I am so excited to have been able to complete a second novel, that I am finally ready to present to the world. As any writer knows, our writing projects are our “babies,” really never completed. But at some point, they must be polished enough to let them go. Read below about what The Texas Stray is about and an excerpt from the book. See more about my writing by following this link.
And now, The Texas Stray is available for Kindle! Buy it here.
The Texas Stray: Only God Could Lead Her Home
Mack Henry has loved Kells Miller since she walked into his first grade class, all blonde curls and sweet, lost eyes. The last thing he expected when he got down on one knee in front of his entire family to propose to her was that she’d say no. Now, can he be patient enough to wait for Kells to realize her best place is by his side, or will he have to find a way to move on with his life without her?
Kells knows what it means to lose someone you love, so maybe avoiding that pain is why she turns down the one person who has always been there for her in order to move to the big city and try to make something of herself as a journalist. Except, the only job she can find is as the assistant to virile, worldly Hugh Camden, lead counsel at a big oil firm and the last man on earth a “good girl” should find herself attracted to.
At least, that’s what Kells keeps reminding herself as she struggles to figure out just what she wants from life and which path will lead her to the one place God wants her to call home.
Discover what it means to believe in God’s love for you no matter how far you may have strayed from Him in this young woman’s journey of faith from the author of Macy’s Treasure.
Read an excerpt:
She didn’t cry, not even in the comfort of her small apartment later that evening. She was proud of herself for that. It was the first day since she had made the move to Houston that she hadn’t cried about something. For a woman who was supposed to know what she wanted, Kells thought, she was doing an awfully good impression of a complete, indecisive idiot.
Kells took a shower and changed into her pajamas, fixing herself a light salad for her supper. The movie channel was showing a series of Doris Day movies, and Kells planned to spend the evening watching them and trying to relax.
She almost jumped out of her skin when the phone rang a couple of hours later. She picked up the receiver and took a deep breath before speaking.
“Hello?” she said, more a question than a statement.
“You okay, Kells?” Mack’s familiar voice filled the receiver and then the air around her, and it was full of concern.
She took a deep, relieved breath. “Hi, Mack. It’s good to hear your voice.” She settled back into the pillows on her couch and gulped back the tears that seemed to threaten.

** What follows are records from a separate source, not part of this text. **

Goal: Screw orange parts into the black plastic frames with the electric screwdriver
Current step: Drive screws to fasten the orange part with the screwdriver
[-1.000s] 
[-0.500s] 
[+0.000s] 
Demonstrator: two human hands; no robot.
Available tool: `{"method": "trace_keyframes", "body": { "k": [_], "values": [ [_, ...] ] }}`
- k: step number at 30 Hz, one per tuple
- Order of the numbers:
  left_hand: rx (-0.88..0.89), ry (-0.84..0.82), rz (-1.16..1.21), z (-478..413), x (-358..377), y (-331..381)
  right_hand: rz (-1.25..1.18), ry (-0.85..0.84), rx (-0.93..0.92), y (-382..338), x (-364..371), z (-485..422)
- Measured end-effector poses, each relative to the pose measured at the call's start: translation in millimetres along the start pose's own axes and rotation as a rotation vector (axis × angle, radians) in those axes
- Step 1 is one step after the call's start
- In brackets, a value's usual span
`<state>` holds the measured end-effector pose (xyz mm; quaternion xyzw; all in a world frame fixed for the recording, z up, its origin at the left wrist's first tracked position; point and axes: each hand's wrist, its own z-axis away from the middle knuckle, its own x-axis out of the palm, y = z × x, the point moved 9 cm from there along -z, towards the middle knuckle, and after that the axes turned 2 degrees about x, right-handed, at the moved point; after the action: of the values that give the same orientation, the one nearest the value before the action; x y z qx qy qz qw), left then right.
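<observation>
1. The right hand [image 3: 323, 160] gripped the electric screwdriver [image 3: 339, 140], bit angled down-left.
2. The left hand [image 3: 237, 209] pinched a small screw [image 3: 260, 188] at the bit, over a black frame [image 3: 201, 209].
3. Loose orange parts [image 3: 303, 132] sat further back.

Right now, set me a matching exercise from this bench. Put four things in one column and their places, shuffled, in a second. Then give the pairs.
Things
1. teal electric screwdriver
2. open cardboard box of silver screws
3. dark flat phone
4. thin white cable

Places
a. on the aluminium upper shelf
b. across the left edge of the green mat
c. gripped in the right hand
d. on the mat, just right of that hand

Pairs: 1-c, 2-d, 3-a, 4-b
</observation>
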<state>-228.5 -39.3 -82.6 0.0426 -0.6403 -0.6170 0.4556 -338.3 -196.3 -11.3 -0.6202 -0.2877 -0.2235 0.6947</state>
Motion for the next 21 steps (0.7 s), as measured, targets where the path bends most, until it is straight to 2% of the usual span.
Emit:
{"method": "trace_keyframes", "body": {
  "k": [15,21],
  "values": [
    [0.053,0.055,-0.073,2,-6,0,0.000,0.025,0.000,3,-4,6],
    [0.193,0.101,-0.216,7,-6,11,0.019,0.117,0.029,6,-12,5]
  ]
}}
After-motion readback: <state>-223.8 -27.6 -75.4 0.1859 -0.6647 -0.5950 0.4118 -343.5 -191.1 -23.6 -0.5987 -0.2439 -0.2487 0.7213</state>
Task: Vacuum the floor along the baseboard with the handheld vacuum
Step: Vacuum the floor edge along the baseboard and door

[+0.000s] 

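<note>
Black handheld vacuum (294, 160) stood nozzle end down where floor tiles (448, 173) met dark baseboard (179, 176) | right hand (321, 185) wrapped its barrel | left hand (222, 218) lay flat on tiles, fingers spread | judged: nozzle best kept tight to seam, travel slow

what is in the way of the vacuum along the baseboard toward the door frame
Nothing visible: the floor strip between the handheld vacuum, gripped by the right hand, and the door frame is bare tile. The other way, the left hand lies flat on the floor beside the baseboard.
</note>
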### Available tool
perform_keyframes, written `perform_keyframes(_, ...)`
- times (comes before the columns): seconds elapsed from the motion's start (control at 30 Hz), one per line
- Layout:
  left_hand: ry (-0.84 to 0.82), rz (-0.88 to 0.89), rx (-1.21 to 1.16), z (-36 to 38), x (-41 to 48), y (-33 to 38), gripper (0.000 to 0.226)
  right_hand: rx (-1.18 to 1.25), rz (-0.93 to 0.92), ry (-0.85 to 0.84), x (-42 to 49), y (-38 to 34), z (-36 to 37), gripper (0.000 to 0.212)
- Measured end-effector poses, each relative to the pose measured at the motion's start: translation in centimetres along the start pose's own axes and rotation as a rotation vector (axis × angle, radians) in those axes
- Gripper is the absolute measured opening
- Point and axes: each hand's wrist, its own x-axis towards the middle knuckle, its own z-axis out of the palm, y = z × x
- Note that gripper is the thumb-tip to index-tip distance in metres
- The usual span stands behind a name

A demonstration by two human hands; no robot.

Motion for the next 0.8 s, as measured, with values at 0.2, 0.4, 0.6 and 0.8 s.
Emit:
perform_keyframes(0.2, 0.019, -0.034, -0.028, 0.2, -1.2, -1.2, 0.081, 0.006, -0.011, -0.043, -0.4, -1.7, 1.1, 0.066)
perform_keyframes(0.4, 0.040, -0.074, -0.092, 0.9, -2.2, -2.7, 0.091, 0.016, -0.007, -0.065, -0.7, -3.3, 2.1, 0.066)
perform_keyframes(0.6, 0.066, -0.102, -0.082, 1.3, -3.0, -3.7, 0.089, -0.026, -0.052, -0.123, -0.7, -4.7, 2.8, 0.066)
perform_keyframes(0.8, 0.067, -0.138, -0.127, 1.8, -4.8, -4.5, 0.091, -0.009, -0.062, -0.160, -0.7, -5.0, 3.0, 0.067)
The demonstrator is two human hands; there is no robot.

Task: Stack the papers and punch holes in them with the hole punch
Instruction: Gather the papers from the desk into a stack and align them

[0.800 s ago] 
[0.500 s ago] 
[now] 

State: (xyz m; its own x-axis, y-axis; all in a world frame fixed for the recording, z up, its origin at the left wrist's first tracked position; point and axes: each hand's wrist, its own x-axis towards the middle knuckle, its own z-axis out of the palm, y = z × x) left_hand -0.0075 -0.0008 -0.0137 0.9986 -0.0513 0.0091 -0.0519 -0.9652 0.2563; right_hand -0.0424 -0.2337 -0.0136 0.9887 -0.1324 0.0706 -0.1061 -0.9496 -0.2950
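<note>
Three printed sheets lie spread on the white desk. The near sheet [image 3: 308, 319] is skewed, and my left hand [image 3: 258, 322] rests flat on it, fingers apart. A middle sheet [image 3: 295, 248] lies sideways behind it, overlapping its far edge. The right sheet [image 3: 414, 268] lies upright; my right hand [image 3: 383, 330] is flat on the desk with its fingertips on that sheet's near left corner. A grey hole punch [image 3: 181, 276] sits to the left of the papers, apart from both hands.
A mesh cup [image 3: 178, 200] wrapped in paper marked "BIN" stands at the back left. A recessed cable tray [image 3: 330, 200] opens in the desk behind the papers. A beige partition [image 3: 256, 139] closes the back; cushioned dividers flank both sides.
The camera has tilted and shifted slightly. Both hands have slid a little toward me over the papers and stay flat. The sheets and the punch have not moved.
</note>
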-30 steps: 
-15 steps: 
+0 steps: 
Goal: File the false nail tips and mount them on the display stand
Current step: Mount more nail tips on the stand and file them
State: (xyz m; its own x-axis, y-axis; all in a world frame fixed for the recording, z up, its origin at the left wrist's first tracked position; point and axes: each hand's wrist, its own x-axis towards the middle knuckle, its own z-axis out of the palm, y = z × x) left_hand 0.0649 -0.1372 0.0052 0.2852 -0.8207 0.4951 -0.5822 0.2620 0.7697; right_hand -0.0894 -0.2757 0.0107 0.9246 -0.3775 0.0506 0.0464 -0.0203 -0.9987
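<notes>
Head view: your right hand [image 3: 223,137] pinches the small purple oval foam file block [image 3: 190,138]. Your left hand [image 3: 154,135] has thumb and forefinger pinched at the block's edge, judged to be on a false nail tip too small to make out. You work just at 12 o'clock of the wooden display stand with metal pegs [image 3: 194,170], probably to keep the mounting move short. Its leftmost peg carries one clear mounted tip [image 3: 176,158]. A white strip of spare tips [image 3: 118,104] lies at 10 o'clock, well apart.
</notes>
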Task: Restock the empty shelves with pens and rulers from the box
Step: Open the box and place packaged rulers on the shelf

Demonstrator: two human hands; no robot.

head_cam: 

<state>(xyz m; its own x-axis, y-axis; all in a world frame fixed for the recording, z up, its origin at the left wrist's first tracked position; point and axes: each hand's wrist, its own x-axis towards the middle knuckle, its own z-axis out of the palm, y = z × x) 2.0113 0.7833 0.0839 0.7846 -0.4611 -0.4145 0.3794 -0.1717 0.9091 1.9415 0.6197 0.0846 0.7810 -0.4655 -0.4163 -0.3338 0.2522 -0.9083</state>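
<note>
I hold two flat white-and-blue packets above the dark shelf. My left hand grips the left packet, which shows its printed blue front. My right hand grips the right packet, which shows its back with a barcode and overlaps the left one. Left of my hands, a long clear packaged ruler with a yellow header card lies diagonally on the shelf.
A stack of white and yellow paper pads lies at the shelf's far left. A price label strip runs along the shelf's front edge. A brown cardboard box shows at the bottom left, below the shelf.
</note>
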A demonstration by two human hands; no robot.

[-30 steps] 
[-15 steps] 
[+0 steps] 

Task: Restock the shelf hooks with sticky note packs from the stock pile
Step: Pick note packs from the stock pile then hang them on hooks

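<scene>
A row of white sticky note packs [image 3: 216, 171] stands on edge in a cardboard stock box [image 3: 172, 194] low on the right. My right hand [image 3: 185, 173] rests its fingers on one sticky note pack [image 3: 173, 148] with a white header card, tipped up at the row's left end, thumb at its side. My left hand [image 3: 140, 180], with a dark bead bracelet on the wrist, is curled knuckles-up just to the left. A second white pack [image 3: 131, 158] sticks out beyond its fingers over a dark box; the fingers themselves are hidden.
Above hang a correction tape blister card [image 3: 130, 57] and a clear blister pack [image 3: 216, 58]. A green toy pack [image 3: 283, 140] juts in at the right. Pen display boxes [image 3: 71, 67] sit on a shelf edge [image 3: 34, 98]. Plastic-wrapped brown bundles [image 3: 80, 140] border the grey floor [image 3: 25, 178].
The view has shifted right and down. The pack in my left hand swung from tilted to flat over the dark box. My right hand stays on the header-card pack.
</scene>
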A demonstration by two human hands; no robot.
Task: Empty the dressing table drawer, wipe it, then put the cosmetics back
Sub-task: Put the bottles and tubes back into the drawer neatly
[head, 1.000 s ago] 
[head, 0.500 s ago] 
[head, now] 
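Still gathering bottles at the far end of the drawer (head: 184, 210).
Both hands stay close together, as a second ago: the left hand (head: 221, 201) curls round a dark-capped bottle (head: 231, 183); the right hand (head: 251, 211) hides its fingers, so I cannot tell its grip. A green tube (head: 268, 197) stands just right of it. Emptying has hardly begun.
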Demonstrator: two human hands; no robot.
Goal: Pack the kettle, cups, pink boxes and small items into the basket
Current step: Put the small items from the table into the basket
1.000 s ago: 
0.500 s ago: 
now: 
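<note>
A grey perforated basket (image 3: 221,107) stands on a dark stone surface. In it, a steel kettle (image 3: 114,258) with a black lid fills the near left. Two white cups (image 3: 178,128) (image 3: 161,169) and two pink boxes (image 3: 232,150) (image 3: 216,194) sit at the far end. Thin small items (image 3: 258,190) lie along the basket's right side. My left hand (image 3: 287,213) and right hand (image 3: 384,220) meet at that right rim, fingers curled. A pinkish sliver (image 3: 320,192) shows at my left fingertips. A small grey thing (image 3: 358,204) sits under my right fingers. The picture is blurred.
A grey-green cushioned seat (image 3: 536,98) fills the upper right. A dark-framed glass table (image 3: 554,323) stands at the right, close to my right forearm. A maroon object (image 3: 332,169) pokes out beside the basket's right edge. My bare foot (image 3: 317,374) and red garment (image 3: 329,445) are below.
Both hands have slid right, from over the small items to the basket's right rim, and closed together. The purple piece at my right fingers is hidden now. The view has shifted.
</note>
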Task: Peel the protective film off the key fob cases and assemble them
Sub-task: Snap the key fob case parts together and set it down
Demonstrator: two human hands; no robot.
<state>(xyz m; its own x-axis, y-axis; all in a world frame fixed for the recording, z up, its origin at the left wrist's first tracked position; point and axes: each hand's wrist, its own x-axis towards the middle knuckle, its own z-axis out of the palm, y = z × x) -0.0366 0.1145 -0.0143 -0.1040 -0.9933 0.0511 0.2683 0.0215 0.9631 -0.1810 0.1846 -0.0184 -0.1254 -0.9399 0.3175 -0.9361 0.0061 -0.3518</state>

She had to admit to herself she was a little nervous about talking with Mack, even though she had known him her whole life. Ever since he had proposed, and she had had to say no, she didn’t know exactly what their relationship was.
“The job that bad?” Mack asked, the soft sympathy in his voice almost undoing her.
“Well, the boss is pretty challenging, but I’m getting used to it.” She picked at a loose string on one of her throw pillows and concentrated on not letting any tears fall.
“So, you think you’re going to stick with it, then?” His voice sounded casual.
She knew what he was asking. She also knew she couldn’t keep him tethered to her, no matter how much she might have wanted it. “I have to, Mack,” she said. “I thought you understood. . . ”
There was a long silence on the other end of the line. She could hear him breathing, shallow breaths that seemed hard to control.
“I thought I could do this,” he finally said.
“I don’t want to hurt you,” she said and meant it. “I know it’s probably impossible for you to understand. I’m not sure I totally understand it myself. I,” she paused, “just know I have to do this.”
“I don’t understand,” he was angry now. She was only making things worse, she realized, not better. “And I can’t spend my life waiting.”
It’s only been a few weeks, she wanted to say. Instead, she managed, “I know.”
“Yeah, look I,” his voice was apologetic, pained, and it shot straight through her, “gotta go. Good luck, Kells.”
She hung up without trying to say goodbye around the lump in her throat. In a world full of danger and loneliness, a world she knew all too well, what kind of woman threw away the chance to be loved by a great guy like Mack Henry?
Her kind of girl, apparently.
She turned off the television and went to her room to read from the Psalms, which often soothed her, and to pray about her troubles, but even then she cried herself to sleep.